Jean-Marie le Pen ne répond pas à la question, il reste dans le constat en une belle formule :
« Je ne juge pas ici l’omelette que De Gaulle a servie à la France, je décris les œufs qu’il a cassés. » p 297
À la page 344 Jean-Marie le Pen raconte comment il a perdu l’usage de son œil : en montant le chapiteau de campagne pour Tixier-Vignancour lors de l’élection présidentielle de 1965. Tant de légendes couraient sur les causes...

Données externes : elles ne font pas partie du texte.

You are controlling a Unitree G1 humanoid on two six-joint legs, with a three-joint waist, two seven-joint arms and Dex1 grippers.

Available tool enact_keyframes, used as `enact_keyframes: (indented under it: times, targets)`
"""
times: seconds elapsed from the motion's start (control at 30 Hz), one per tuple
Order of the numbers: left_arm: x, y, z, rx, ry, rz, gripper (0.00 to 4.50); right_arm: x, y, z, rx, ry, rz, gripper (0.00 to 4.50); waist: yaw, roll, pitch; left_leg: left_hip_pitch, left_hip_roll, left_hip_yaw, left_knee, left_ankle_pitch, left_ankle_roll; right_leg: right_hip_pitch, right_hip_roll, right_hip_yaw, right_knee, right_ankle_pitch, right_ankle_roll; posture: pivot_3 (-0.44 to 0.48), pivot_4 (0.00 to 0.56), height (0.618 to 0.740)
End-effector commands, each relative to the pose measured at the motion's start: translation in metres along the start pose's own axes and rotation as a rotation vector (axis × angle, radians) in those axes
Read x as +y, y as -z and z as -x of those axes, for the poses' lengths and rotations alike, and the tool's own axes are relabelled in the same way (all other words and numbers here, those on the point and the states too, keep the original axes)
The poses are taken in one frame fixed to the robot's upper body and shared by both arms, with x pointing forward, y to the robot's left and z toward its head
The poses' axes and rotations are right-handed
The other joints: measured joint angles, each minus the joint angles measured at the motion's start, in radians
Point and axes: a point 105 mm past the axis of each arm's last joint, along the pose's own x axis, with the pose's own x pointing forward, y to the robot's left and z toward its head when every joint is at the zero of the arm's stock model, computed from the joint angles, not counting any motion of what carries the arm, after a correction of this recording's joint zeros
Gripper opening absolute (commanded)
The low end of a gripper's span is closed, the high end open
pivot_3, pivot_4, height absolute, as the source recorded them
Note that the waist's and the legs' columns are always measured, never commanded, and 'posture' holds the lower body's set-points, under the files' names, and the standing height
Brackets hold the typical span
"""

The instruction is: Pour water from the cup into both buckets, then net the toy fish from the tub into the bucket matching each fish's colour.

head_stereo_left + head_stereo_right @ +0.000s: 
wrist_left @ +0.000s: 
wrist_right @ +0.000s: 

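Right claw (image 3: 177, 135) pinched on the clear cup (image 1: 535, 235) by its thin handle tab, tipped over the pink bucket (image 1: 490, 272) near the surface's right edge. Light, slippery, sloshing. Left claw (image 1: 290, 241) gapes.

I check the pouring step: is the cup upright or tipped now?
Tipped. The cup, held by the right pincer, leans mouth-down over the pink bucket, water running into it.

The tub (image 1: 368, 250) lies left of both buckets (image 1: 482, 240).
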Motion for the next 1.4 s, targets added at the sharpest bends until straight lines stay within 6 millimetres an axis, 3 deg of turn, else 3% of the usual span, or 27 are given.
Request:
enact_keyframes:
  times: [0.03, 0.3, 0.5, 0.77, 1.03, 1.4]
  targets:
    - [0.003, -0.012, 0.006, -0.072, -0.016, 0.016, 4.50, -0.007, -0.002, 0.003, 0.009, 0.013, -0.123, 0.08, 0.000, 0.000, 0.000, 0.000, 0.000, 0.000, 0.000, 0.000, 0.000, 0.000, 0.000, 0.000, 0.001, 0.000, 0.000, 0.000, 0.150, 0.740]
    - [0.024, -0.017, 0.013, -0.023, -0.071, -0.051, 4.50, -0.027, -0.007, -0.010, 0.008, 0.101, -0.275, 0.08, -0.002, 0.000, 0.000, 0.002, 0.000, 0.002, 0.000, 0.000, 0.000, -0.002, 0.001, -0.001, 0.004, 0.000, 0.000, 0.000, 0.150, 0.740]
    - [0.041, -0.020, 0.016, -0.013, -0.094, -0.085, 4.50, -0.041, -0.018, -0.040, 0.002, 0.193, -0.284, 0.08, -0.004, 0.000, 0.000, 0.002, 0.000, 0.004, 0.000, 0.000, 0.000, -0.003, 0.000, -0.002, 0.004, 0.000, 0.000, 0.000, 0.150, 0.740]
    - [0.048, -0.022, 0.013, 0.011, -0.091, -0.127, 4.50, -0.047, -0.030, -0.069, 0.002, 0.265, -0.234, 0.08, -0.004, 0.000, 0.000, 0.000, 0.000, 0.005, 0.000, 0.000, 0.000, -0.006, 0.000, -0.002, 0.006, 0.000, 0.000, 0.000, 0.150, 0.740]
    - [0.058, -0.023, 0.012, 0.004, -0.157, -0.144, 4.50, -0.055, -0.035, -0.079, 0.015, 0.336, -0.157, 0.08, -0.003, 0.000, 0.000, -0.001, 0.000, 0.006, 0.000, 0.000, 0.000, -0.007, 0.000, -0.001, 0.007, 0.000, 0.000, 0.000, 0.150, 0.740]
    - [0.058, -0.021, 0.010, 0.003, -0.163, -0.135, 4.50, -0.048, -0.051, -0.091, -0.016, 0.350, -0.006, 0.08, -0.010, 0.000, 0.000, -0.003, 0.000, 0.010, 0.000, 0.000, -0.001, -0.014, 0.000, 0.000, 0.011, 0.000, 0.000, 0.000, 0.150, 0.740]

Très peu de choses sont relatées sur ses échanges avec Marine Le Pen et la guéguerre qu’ils se sont livrés, ce n’était pas le but de l’ouvrage, mais l’actualité oblige tout de même... Jean-Marie le Pen se contente d’un minimum pudique ; ne rien en dire aurait été méprisant, en dire trop aurait été facile. C’est justement bien dosé. Une belle formule résume le tout page 371, lorsqu’il parle de sa relation aux animaux et revient sur l’anecdote qui a fait les choux gras des humoristes : les chiens de Jean-Marie ont attaqué et mangé la chatte de Marine :
« Cette histoire n’était qu’un prétexte pour rompre. Qui veut tuer son père accuse ses chiens de la rage. Chez les oiseaux, les parents chassent les oisillons du nid pour qu’ils volent de leurs propres ailes ; dans la famille Le Pen c’est l’inverse, l’oiselle a viré l’aigle de son aire pour devenir adulte. »

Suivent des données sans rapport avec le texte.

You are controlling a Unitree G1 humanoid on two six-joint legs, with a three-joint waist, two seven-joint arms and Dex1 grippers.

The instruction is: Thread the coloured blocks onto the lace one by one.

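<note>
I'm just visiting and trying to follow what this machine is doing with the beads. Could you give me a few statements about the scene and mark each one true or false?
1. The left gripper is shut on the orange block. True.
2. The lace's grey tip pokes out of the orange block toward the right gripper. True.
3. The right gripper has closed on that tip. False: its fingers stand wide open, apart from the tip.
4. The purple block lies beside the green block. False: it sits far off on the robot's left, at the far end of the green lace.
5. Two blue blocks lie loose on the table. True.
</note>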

Bien évidemment une vie politique ne se résume pas en 400 pages et résumer les 400 pages en quelques lignes demeure chose impossible. J’ai essayé toutefois d’en dégager les grands axes, afin de donner envie de lire l’ouvrage qui est fort bien écrit par un personnage truculent et cultivé. On peut ne pas adhérer ou adhérer à ses analyses, on peut partager ou ne pas partager ses opinions, il n’en demeure pas moins que Jean-Marie le Pen est un personnage politique français de premier ordre qui mérite d’être davantage connu que par l’image caricaturale que nous en donne la presse.